This lesson follows the description of mechanical oscillating systems that have an object in periodic motion.
This lesson shows how such an object in periodic motion, and in contact with a medium, such as air, water, or a solid, may create waves in that medium.
Note:
This lesson will not address processes that effect wave motion, such as Reflection, Refraction, and Interference. These topics are covered in following lessons.
Opportunities to Learn:
As in the previous lesson, students first opportunity to learn is by hands-on experiment,
and the second is by analysis of what was observed, and the third, as an advanced portion, is to continue the introduction to the techniques of understanding a system by choosing simple but justifiable models to analyze.
Depth of Knowledge
Dok1 and Dok2
This lesson extends the concept of Harmonic Motion in a continuous material,
to examine wave motion, and gives students hands-on examples to work with,
and observe while varying certain parameters.

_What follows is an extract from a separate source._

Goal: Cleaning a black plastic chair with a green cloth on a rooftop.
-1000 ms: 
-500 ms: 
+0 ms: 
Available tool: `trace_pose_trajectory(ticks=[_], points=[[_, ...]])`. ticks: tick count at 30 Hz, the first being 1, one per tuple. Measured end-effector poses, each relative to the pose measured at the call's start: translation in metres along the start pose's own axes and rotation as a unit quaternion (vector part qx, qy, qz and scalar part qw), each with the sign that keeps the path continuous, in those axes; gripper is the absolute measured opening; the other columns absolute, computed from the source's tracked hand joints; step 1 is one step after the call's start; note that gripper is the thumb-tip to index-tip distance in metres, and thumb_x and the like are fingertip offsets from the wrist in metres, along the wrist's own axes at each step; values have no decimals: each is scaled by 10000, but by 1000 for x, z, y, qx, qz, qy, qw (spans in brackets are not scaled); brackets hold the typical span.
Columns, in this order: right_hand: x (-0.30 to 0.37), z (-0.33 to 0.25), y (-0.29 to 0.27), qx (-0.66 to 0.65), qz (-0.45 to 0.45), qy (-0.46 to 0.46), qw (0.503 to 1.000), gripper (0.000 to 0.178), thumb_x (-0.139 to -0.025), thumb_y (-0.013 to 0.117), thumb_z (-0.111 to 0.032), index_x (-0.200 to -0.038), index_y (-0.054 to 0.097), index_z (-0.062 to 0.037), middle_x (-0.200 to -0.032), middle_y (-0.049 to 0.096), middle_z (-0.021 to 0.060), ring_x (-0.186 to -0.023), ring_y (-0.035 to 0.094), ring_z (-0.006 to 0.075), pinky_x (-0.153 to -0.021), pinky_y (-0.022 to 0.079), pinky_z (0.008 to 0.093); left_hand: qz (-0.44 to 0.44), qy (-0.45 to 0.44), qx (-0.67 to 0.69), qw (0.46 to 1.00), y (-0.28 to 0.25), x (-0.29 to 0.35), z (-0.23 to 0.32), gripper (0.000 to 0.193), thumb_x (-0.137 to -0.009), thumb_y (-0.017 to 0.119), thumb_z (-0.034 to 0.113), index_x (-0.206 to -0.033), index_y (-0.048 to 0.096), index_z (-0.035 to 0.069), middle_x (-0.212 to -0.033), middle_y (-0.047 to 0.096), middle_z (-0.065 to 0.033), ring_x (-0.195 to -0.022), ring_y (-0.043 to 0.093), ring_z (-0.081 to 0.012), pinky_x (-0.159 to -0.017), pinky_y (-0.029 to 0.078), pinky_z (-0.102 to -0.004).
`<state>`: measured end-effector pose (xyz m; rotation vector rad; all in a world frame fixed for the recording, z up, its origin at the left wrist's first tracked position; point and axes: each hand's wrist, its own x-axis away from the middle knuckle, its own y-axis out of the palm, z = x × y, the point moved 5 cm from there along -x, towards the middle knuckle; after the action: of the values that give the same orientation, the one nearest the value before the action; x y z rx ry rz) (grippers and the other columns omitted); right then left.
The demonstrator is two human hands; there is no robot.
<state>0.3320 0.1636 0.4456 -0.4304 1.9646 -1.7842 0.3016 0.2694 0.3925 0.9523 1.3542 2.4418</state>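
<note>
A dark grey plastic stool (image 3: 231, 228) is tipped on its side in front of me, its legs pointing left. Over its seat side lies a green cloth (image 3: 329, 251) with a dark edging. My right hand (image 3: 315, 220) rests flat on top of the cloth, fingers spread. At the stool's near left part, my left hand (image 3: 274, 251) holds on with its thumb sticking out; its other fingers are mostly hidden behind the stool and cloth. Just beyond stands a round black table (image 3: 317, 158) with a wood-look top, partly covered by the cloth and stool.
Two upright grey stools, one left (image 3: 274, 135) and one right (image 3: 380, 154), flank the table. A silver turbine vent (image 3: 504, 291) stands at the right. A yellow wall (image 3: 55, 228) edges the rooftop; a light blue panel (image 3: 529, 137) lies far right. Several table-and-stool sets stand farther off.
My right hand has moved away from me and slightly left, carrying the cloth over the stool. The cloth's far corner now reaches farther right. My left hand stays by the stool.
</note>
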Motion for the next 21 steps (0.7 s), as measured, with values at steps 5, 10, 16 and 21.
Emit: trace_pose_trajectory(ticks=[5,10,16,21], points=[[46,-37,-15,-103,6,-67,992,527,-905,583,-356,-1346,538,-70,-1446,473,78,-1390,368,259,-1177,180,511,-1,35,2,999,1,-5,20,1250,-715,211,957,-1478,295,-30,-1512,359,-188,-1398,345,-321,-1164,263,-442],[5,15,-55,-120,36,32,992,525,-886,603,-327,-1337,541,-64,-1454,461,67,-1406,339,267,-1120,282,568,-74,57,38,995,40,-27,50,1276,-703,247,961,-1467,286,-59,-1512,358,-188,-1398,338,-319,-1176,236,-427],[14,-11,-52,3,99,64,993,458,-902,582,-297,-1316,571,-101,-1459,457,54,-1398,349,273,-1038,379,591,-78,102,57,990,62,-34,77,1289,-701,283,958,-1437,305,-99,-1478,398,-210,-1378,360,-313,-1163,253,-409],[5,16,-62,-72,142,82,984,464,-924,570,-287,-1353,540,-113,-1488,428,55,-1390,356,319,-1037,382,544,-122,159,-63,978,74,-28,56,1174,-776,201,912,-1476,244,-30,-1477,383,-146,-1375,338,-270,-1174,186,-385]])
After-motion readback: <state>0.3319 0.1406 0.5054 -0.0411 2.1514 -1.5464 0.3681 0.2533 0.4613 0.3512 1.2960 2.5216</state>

Students are asked to note which parameters caused changes in system behavior,
and to note the similarities and differences of the different example systems.
This is followed by a lecture in which the wave process observations are discussed and compared.
An optional advanced treatment uses simplifying assumptions to enable the analysis.
Prerequisite Knowledge
Harmonic Motion
Plans for Differentiating Instruction
As in previous lesson.
Accommodations and modifications
This lesson begins with laboratory exercises, which are intended to be done by small teams. The instructor may want to form teams in which a student with a special need may be teamed with students that can provide needed assistance.
Lab worksheets for data collection ordinarily start empty, with only required sections indicated, but customized sheets can be provided to give additional guidance.
Pre-Lab Readiness Test may be waived if the student will have assistance and direct supervision.
Environmental factors
none
Materials
Plastic cups and fishing line for a string telephone, and funnels and plastic tubing for a speaking tube.
Slinky (tm) springs to illustrate different types of wave motion.
Objectives:
Students will be able to
identify and explain the several modes of mechanical wave propagation.
explain why solids, liquids,or gases favor different modes of wave propagation.
explain properties of those materials that influence wave propagation
Instruction:
Opening:
String telephones and speaking tube telephone are set up. and have signs inviting students to try them.
Last time we learned about Simple Harmonic Motion.
This lesson shows how such an object in periodic motion, and in contact with a medium, such as air, water, or a solid, may create waves in that medium.
This lesson explains the fundamental difference between a system in periodic motion and a wave:
an oscillating system has an object in periodic motion about a fixed point, and (neglecting losses) it retains energy
a wave transfers motion from an object at one point to an object at a neighboring point, and thus transmits energy
This lesson shows that there are several types of mechanical wave possible:
surface waves in liquids,
transverse or shear waves in solids,
longitudinal or compression waves in solids, liquids or gases.
You will manipulate and observe examples of all types of mechanical waves.
Today we will use children's toys, a Slinky (tm) spring, a string telephone and a speaking tube,
and, if you are good, everyone's favorite, a Human Wave.
The Slinky needs no introduction, but I do have to ask you to be careful with it, use it as needed for the lab, and do not stretch it out of shape.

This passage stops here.